A few days ago, I asked our social media followers what they thought we used our two new goldfish for, and got some amazing answers! Funnily enough, the inspiration for getting goldfish was from an episode of Peaky Blinders where there were goldfish in the water troughs of the racehorses. After looking up this intriguing practice, I found out it's a long standing traveller tradition to keep goldfish in horse bowls as they "keep the levels of hair algae down". I like to test things out for myself, so I'm yet to investigate this by calculating if I clean the trough less nowadays!

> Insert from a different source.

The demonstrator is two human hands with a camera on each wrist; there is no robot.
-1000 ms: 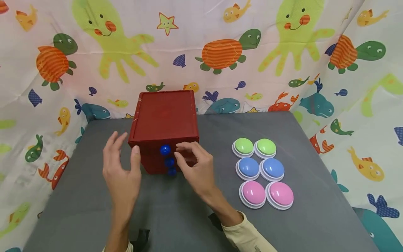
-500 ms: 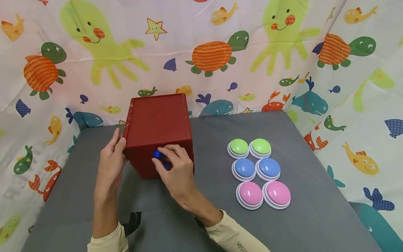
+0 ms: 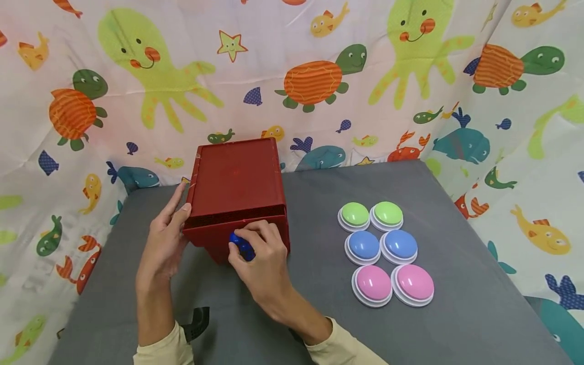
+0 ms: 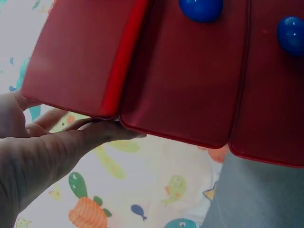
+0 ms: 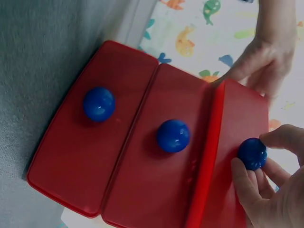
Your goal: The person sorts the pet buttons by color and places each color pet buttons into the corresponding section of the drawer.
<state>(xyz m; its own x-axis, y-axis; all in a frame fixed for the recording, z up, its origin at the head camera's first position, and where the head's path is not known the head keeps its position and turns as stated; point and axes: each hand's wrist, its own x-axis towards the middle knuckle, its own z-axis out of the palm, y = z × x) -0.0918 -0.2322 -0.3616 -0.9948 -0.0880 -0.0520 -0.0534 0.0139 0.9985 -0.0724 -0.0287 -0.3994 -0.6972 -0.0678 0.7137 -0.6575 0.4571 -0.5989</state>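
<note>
A red box with drawers [image 3: 234,175] stands towards the back left of the table. Its front carries three drawers, each with a round blue knob. My right hand [image 3: 264,268] pinches the top drawer's knob [image 5: 252,153] between thumb and fingers. That top drawer [image 5: 242,126] sticks out a little, with a dark gap under the box's top edge. Below it, the middle knob [image 5: 173,136] and the bottom knob [image 5: 99,104] sit on drawers that are pushed in. My left hand [image 3: 161,248] rests with fairly straight fingers against the box's left side, near the front corner.
Right of the box, several dome push buttons stand in pairs on white bases: green [image 3: 355,215] at the back, blue [image 3: 364,245] in the middle, pink [image 3: 373,282] in front. A sea-animal cloth [image 3: 255,45] hangs behind and beside the grey table [image 3: 465,284].
My left hand has come to the box's left side. My right hand has moved from beside the knobs to grip the top one, and the top drawer has slid out slightly towards me.
</note>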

Most fish owners feed their fish the commercial fish food available in most pet shops. I was going to buy this, but first I checked what was in it. Unfortunately, like most commercial food items that are sold to us, it is full of unwanted chemicals. For example, fish food contains nitrates which actually pollute the water and help algae to grow (the exact thing I'm trying to reduce here! Nitrates are also one of the reasons that fish tanks need a filter). I didn't want any potentially harmful chemicals in the horse's water, so I came to the conclusion that, in classic Willowbrook fashion, I would have to find a sustainable alternative. I researched how people keep fish in ponds (and in horse troughs,) in an environmentally friendly way.
What I found
Goldfish eat a variety of vegetables and insects. We have lots of insects naturally in the house, so no issues in finding them on a farm! As for vegetables, goldfish can eat a surprising variety from kale to cucumber to peas. If there's ever spare vegetables suitable for them from our dinners, or Adam's vegetable patch, l put a small handful into their trough.
Otherwise, the resourceful fish eat the grass which falls in the tank when the horses drink from it, along with mosquito larvae and other bugs. It's beneficial that they eat the mosquito larvae, as the horses are often troubled by mosquitoes. The codependency of these two oddly paired species goes further: By drinking the water daily, the horses "pump" out the old water which takes out the ammonia from the fish's waste. As we have an automatic refill trough hooked up to our water system on the farm, fed by our well (which is not chlorinated), it refills itself and even oxygenates the water.
The Best Bit
So, I can leave the trough for days and the fish will be fed, their water filtered and oxygenated and there will be a few less mosquitoes in the field with the horses - all without me doing a thing! I do, of course, check them regularly to give them a handful of veg or worms on a particularly rainy or windy day when mosquitos won't be landing in their trough.
Another plus - the horses act as bodyguards protecting the fish from nosy cats and predators too scared to approach them! Much to the disappointment of our two farm cats.